There was a full house at Bailey Hall last night — and not for a concert or for Psych 101 either. Rather, members of the Ithaca and Cornell communities gathered to hear Howard Zinn offer his answer to the question, “Is Democracy Possible?”
Zinn, the author of A People’s History of the United States, received a standing ovation even before he began to speak.
“So often we’ve been fooled, but of course I’m not going to fool you,” Zinn said.
Zinn explained that he came from a working class family and “grew up class conscious.”
He began working at a shipyard for three years, where his only skill, he said, was organizing workers, and then became enthusiastic soldier during World War II, a teacher at Spellman College and finally a civil rights activist.
During his teaching career, Zinn heard all sorts of comments about his methods.
“‘You’re going to give your point of view in class? Indoctrinate those innocent students?'” Zinn recalled.
“But they’re not innocent,” he said. “They’re 18, 19 and 62 years old.”
Zinn then discussed his views on various political and historical misconceptions. He said that terms such as “free market” and “national security,” were commonly accepted political terms that have no real meaning behind them.
“Every market is dominated by those who control the education system and the media,” he said.
Zinn said that, over the years, he has wheeled his “little pushcart into the market place” with his view of history.
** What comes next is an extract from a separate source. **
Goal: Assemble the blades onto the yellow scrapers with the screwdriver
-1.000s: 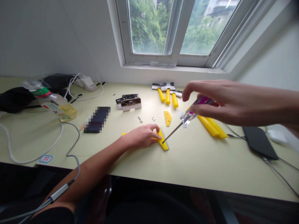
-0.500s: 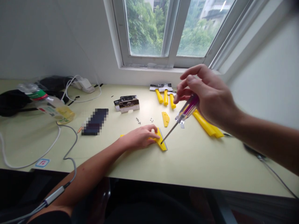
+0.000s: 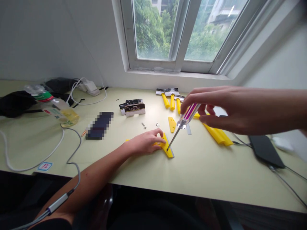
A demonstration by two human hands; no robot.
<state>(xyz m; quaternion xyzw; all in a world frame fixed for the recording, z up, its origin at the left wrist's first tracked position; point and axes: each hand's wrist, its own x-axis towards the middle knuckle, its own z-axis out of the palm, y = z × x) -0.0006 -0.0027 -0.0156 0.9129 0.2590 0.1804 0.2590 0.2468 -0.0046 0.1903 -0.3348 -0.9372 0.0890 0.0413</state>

“I knew history wasn’t objective, no matter how fat the textbook is,” he said. He used the Sunday New York Times as another example, saying that it was so thick that one would think, “I guess [all the news] is there, what else could there be?”
Zinn stressed that he believed the media and historians often commit sins of omission.
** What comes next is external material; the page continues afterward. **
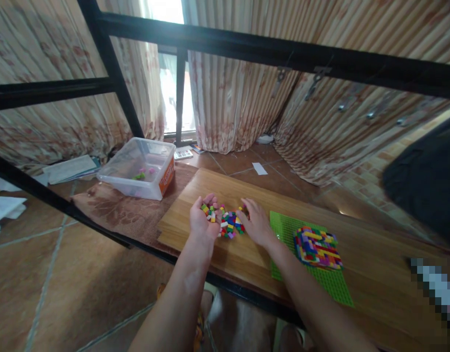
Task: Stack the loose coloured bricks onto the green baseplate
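Observation:
My left hand [204,220] is turned palm up and cupped, holding several small toy bricks [209,213] in different colours. Beside it on the wooden board lies a loose pile of toy bricks [230,222]. My right hand [256,222] reaches over the right edge of that pile, its fingers curved and thumb apart; nothing clear shows in its grasp. Right of this hand, a green baseplate [283,222] carries a block built of many coloured bricks [318,248]. My right forearm covers part of the baseplate's left side.
A clear plastic box [137,166] with a few pink and green pieces stands on a brown cloth [118,215] at left. Black metal bars [246,46] cross above the wooden board [195,195]. Papers lie on the tiled floor; a dark object [422,171] is at right.

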The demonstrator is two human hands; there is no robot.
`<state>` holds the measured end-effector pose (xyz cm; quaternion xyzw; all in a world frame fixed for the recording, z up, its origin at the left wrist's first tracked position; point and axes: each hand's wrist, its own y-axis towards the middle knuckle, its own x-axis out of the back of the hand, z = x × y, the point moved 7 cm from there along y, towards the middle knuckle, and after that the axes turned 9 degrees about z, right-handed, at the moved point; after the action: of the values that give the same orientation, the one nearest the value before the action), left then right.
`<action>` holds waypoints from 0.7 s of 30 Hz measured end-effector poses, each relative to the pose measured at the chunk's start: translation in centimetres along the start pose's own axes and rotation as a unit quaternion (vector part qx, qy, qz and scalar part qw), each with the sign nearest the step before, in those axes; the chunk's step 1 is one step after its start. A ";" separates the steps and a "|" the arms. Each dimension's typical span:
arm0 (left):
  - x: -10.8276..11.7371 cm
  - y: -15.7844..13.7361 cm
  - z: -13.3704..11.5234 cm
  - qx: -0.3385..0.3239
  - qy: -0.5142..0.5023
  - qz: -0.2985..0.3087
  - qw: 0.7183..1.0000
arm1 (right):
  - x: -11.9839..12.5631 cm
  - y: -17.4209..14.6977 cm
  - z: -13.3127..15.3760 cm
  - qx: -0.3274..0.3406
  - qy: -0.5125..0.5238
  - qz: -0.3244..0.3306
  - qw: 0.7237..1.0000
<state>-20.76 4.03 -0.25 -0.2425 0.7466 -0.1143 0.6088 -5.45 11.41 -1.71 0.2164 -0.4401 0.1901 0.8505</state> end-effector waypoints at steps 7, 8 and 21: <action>0.3 0.2 0.0 -0.003 0.027 -0.002 1.000 | -1.3 -0.8 3.4 0.064 -0.109 0.041 0.991; 0.3 0.1 -0.1 -0.007 0.030 -0.004 1.000 | -1.2 -0.8 3.5 0.061 -0.114 0.040 0.991; 0.1 -0.3 0.6 0.002 0.049 -0.005 0.999 | -0.8 -1.2 4.1 -0.005 -0.235 0.023 0.972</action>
<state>-20.14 3.80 -0.30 -0.2390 0.7739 -0.1310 0.5717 -8.02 8.17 -0.52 0.2401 -0.6333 0.1513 0.7200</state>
“The worst deception is not when they lie to you, but when they leave things out. Because then you can check up on it, but if they leave things out, how do you know?” he said.
Zinn’s next step towards coming closer to the possibility of democracy was addressing the matter of the class society in America. “The history books I was given did not reflect society. I saw the rich at the top, the poor below and the nervous people who never knew what the next day would bring them in between.”
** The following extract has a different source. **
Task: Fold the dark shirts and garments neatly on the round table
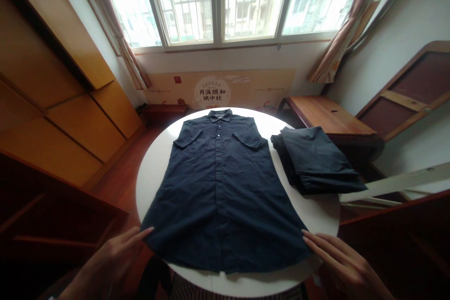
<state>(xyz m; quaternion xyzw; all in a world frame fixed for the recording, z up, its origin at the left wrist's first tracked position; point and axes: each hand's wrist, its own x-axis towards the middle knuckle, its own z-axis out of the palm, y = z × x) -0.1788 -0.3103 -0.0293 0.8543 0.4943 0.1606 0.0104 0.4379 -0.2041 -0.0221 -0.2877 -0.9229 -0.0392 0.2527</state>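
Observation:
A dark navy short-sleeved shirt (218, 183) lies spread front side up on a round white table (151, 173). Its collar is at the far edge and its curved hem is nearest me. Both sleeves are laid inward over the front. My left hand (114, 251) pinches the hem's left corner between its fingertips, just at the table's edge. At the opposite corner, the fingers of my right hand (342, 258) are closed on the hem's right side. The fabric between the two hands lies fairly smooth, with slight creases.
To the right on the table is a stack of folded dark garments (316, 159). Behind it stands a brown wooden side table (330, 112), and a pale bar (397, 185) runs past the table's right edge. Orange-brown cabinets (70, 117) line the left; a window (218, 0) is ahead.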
According to Zinn, the main question through American history has been that of class struggle.
During the American Revolution, for example, American society was agitated by bread and flour riots, the conflicts between slaves and their owners, tenant farmers and the landowners and indentured servants and their masters.
The class struggle has never ceased to exist because “the class differences continued,” Zinn said.
He criticized those who seek to worship the Constitution as an infallible document. “Ronald Reagan wrote an article on the Constitution … which appeared in Parade Magazine,” Zinn said, as the audience burst into laughter. “In it he wrote, ‘perfect document, it could only have been fashioned with the guiding hand of God.'”
A member of the audience commented on this after the lecture. “The framers of the Constitution did not create the rules of democracy with the intention of the good for all people, and we as citizens, still need to fight for democratic ideals,” audience member Jen Doyle said.
Zinn praised students who were willing to protest what they considered injustice.
“I come here and there are students demonstrating for the Kyoto protocol … God bless Ithaca,” he said.
“Movements like this develop from little movements,” he said. “If you don’t do anything, nothing will come together.”
Hill Bobrow ’99 said, “The life and work of Howard Zinn are a phenomenal inspiration. Democracy is coming to the USA and it is a pleasure to see so many local teachers and activists here tonight.”
Zinn’s lecture appealed to many people from various backgrounds. “Coming from Russia, I have always suspected that having been to jail can be a sign of a good person,” said Alissa Agafonova ’02. “Thanks to Mr. Zinn, who has been to jail eight or nine times, I now know that the same holds true for America.”
Zinn concluded his lecture with two poems and took questions from the audience.